- [Goal of the exercise]:
Based on the entries below, how many lines contain the word "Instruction"? Respond with only the number.

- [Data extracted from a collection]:
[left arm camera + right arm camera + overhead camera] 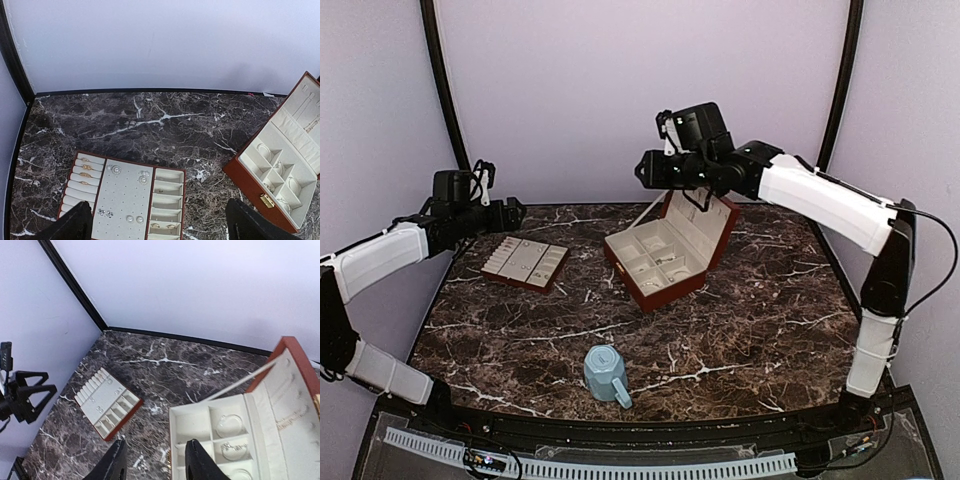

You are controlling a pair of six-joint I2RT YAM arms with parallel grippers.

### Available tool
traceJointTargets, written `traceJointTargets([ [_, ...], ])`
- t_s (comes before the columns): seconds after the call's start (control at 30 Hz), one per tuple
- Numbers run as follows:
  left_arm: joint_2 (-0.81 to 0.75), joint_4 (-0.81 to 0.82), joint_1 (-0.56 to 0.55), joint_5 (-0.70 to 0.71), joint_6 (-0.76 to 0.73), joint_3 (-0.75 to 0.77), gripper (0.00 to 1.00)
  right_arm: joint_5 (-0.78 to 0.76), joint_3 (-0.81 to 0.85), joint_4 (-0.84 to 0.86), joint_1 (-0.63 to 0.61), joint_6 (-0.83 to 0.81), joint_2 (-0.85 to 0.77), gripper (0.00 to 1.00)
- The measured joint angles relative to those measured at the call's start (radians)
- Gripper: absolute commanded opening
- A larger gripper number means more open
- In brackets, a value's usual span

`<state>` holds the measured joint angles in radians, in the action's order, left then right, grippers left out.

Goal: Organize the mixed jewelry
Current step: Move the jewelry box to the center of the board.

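Hovering: left jaws spread wide and empty, high over the tray [122, 192]; right jaws partly open with nothing between them, above the open box [250, 187].
Jewelry: the mixed jewelry [143, 177] sits in both cases: studs [116, 170] on the tray's centre panel, gold-toned rings [85, 167] in its left rolls, thin hoops [229, 426] in the box's compartments.
Handling: probably featherlight, hard, slick metal. Studs may flick away or roll, and a hoop looks stiff but thin.
Grip: pinch a hoop across its rim where it lifts off the lining; take a stud by its head, straight down.
Counter: dark marble [720, 340], with a mug [605, 373] near the front.
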<state>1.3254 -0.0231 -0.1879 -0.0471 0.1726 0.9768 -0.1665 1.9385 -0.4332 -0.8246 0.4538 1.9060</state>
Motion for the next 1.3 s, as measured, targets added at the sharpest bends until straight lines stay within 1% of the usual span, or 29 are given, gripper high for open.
traceJointTargets([
  [0.13, -0.006, 0.0, 0.0, 0.0, 0.005, 0.0, 0.95, -0.078, -0.171, -0.048, 0.002, 0.039, -0.149, 0.5],
  [0.33, -0.006, 0.0, 0.0, -0.006, 0.015, 0.0, 0.95, -0.158, -0.438, -0.098, -0.002, 0.156, -0.371, 0.63],
  [0.4, -0.006, 0.0, 0.0, -0.012, 0.021, 0.0, 0.95, -0.172, -0.54, -0.084, -0.006, 0.205, -0.442, 0.66],
  [0.53, -0.01, 0.0, 0.0, -0.024, 0.031, -0.001, 0.95, -0.172, -0.776, 0.023, -0.013, 0.301, -0.537, 0.65],
  [0.63, -0.021, 0.0, 0.0, -0.029, 0.039, -0.002, 0.96, -0.172, -0.89, 0.081, -0.013, 0.373, -0.528, 0.64],
  [0.77, -0.036, 0.0, 0.0, -0.032, 0.041, -0.002, 0.96, -0.171, -0.948, 0.154, -0.013, 0.459, -0.473, 0.65],
  [0.83, -0.046, 0.0, 0.0, -0.031, 0.041, -0.003, 0.96, -0.171, -0.956, 0.2, -0.013, 0.497, -0.441, 0.64],
  [0.93, -0.06, 0.0, 0.0, -0.031, 0.041, -0.003, 0.96, -0.174, -0.958, 0.262, -0.013, 0.541, -0.387, 0.59],
  [1.0, -0.067, 0.0, 0.0, -0.031, 0.041, -0.003, 0.96, -0.175, -0.956, 0.311, -0.013, 0.564, -0.335, 0.57],
  [1.2, -0.08, 0.0, 0.0, -0.031, 0.041, -0.003, 0.96, -0.171, -0.916, 0.345, -0.012, 0.592, -0.191, 0.57],
  [1.3, -0.084, 0.0, 0.0, -0.031, 0.041, -0.003, 0.96, -0.169, -0.906, 0.356, -0.007, 0.607, -0.153, 0.57],
])
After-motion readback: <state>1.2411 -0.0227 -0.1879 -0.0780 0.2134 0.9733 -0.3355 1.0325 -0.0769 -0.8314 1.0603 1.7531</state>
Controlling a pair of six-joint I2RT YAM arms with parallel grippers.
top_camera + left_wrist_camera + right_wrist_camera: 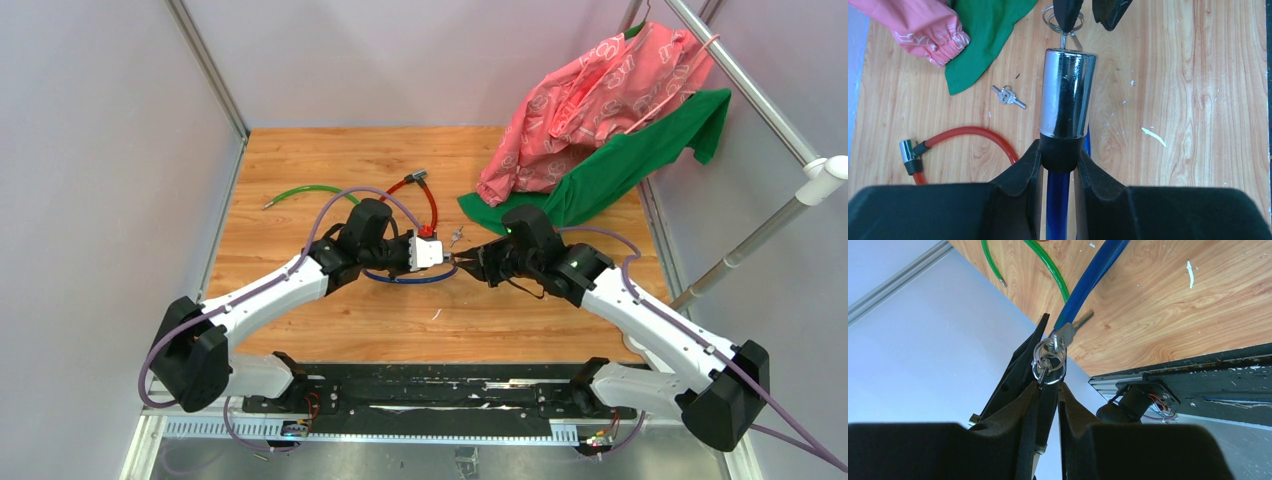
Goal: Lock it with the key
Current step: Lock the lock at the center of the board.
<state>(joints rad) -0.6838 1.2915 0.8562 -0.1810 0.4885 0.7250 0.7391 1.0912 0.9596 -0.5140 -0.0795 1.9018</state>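
Observation:
My left gripper (1060, 147) (428, 252) is shut on the black collar of the blue cable lock (1058, 200), just below its chrome cylinder (1067, 92). The cylinder points at my right gripper (470, 260). The key (1064, 40) stands at the cylinder's far end, hanging from a ring (1048, 362) with other small keys. In the right wrist view my right gripper (1050, 385) has its tips at that ring, with a narrow gap showing between the fingers. The blue cable (1093, 275) runs off behind the ring.
A second small key bunch (1009, 96) (456, 236) lies on the wooden table. A red cable lock (963, 135) (428, 205) and a green cable (310, 192) lie further back. Pink cloth (590, 95) and green cloth (620, 160) drape at the back right.

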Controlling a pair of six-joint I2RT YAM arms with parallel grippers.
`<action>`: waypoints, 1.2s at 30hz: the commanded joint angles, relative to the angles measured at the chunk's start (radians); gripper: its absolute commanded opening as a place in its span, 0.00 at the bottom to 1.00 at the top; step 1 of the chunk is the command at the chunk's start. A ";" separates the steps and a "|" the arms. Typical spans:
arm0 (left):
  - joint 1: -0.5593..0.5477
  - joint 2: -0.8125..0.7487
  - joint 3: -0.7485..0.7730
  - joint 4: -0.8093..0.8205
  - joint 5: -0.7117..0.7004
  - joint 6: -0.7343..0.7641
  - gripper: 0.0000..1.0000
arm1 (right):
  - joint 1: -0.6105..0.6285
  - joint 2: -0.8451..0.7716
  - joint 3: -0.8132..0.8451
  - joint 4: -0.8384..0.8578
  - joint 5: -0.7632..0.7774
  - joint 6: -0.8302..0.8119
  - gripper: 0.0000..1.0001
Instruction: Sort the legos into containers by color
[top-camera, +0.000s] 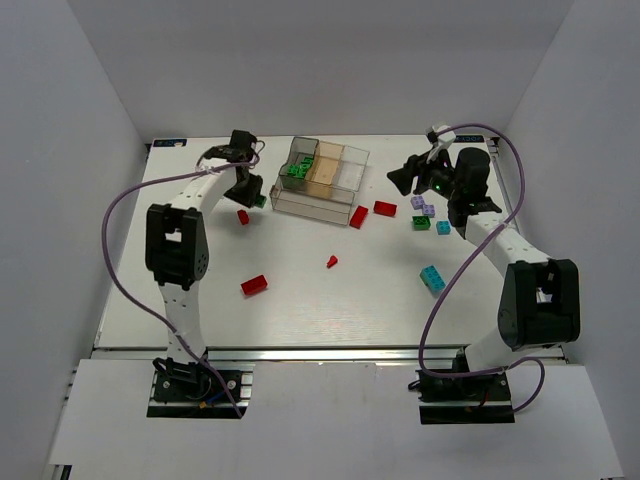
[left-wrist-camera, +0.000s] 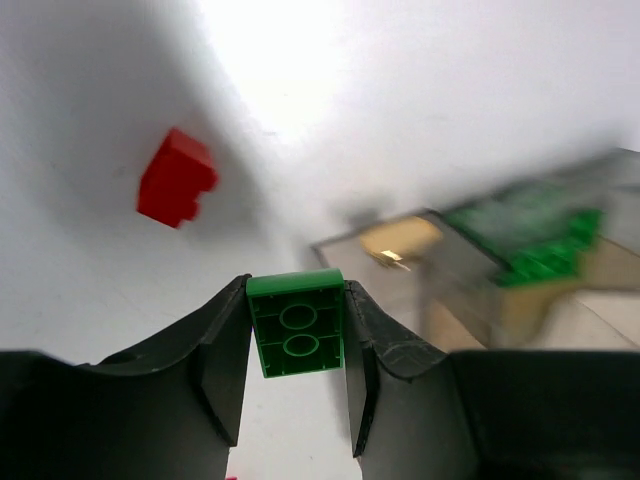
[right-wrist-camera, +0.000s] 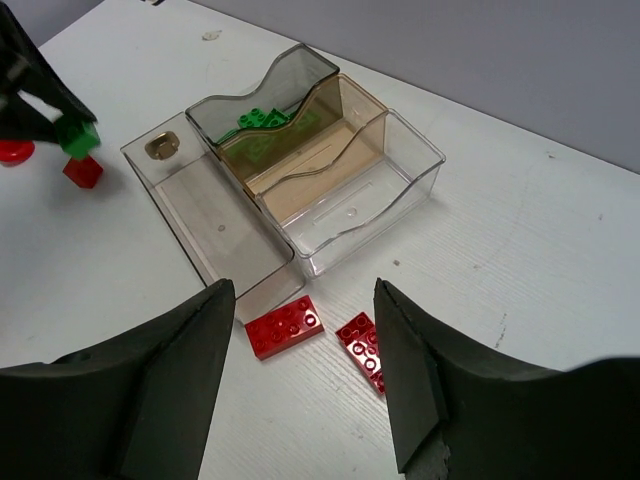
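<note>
Left claw (left-wrist-camera: 296, 295) is clamped on a green brick (left-wrist-camera: 296, 328), hanging just off the left end of the tray (top-camera: 312, 207). Looks like mid-delivery imo, not dropped yet. Right claw (right-wrist-camera: 302, 292) is wide open w/ nothing in it, up off the table (top-camera: 180, 300) to the right of the tray and looking down at it.

Progress, afaict:
- Done: a handful of greens (top-camera: 297, 168) piled in the far-left compartment. That's the only color started.
- The tan middle section (right-wrist-camera: 300, 160) and the clear compartments look bare from both the top and right wrist views.

What's loose on the table:
- red pair (top-camera: 370, 212) just right of the tray's near corner
- small red one (top-camera: 243, 216) near the left claw
- bigger red one (top-camera: 254, 285) nearer, left of center
- tiny red bit (top-camera: 331, 261) about mid table
- purple pair (top-camera: 423, 207), a stray green (top-camera: 422, 223) and a cyan (top-camera: 443, 227) bunched on the right under the right arm
- 2nd cyan (top-camera: 432, 278) nearer on that side

So green is nearly wrapped up (the one in hand plus the stray), but red, cyan and purple haven't been touched. I'd call it under half done, prob a third at best.
</note>
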 joint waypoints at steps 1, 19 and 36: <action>0.006 -0.175 -0.005 0.130 -0.075 0.161 0.00 | -0.010 -0.037 -0.003 -0.002 -0.013 -0.019 0.63; -0.014 0.128 0.326 0.554 0.315 0.643 0.15 | -0.013 -0.037 -0.014 -0.051 0.005 -0.079 0.66; -0.033 0.254 0.390 0.569 0.382 0.612 0.53 | -0.032 -0.024 -0.032 -0.079 0.024 -0.105 0.69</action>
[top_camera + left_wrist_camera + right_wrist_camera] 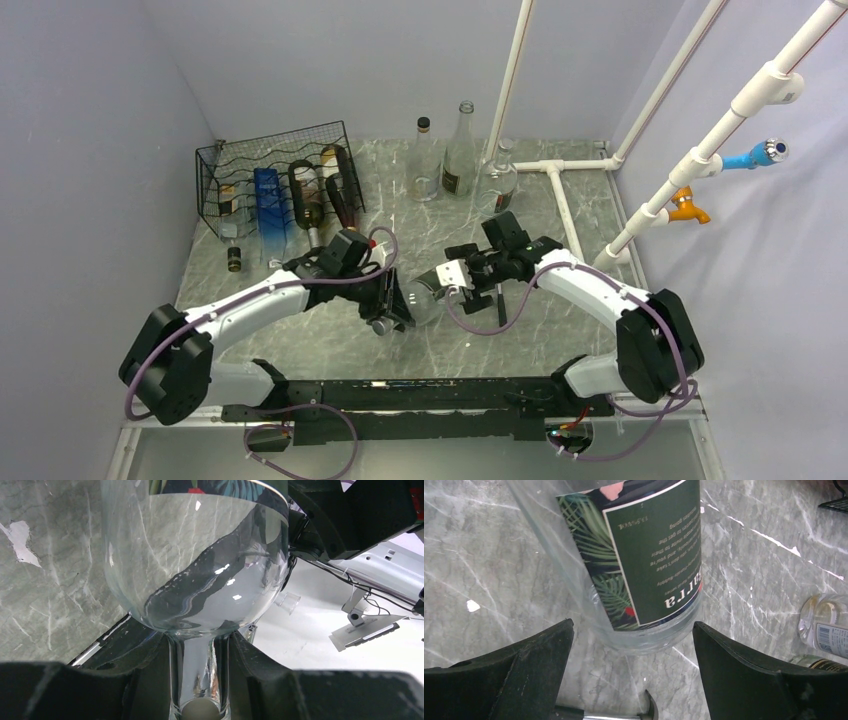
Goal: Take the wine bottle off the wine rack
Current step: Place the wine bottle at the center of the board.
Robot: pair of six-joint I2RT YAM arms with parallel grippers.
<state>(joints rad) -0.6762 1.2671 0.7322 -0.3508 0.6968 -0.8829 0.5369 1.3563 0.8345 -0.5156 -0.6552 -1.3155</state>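
Note:
The black wire wine rack [280,180] stands at the back left with several bottles lying in it. My left gripper [385,305] is shut on the neck of a clear wine bottle [425,290] out in front of the rack, over the middle of the table. In the left wrist view the neck sits between my fingers [199,680] and the round body [200,555] fills the frame. My right gripper [462,275] is open at the bottle's base. In the right wrist view its fingers [633,625] stand either side of the green-labelled bottle [644,565], apart from the glass.
Three clear bottles [460,150] stand at the back centre. A small bottle [234,258] stands in front of the rack. White pipes [560,190] run along the table and up at the right. Another clear bottle [826,630] shows at the right wrist view's edge.

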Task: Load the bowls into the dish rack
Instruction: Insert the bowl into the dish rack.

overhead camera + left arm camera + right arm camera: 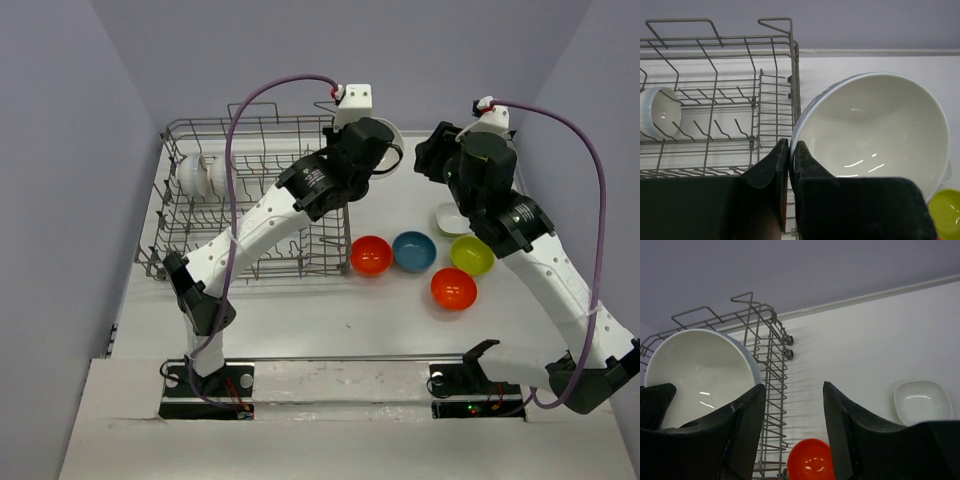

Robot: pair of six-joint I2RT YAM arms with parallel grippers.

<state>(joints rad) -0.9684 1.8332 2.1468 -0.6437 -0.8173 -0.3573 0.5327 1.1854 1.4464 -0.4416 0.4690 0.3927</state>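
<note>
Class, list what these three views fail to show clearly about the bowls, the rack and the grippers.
1. Top view: the white square dish is half covered by the right arm.
2. Top view: the white bowls in the dish rack overlap, so their number is unclear.
3. Left wrist view: the yellow-green bowl is cut off by the frame's corner.
4. Right wrist view: an orange bowl is cut off by the bottom edge.

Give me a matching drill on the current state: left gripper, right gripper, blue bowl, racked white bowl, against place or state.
1 left gripper
2 right gripper
3 blue bowl
4 racked white bowl

A open, empty
B on the table between orange-red bowl and yellow-green bowl
C on edge at the dish rack's left end
D shut on the held white bowl's rim

Pairs: 1-D, 2-A, 3-B, 4-C
</note>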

- [Task answer]:
2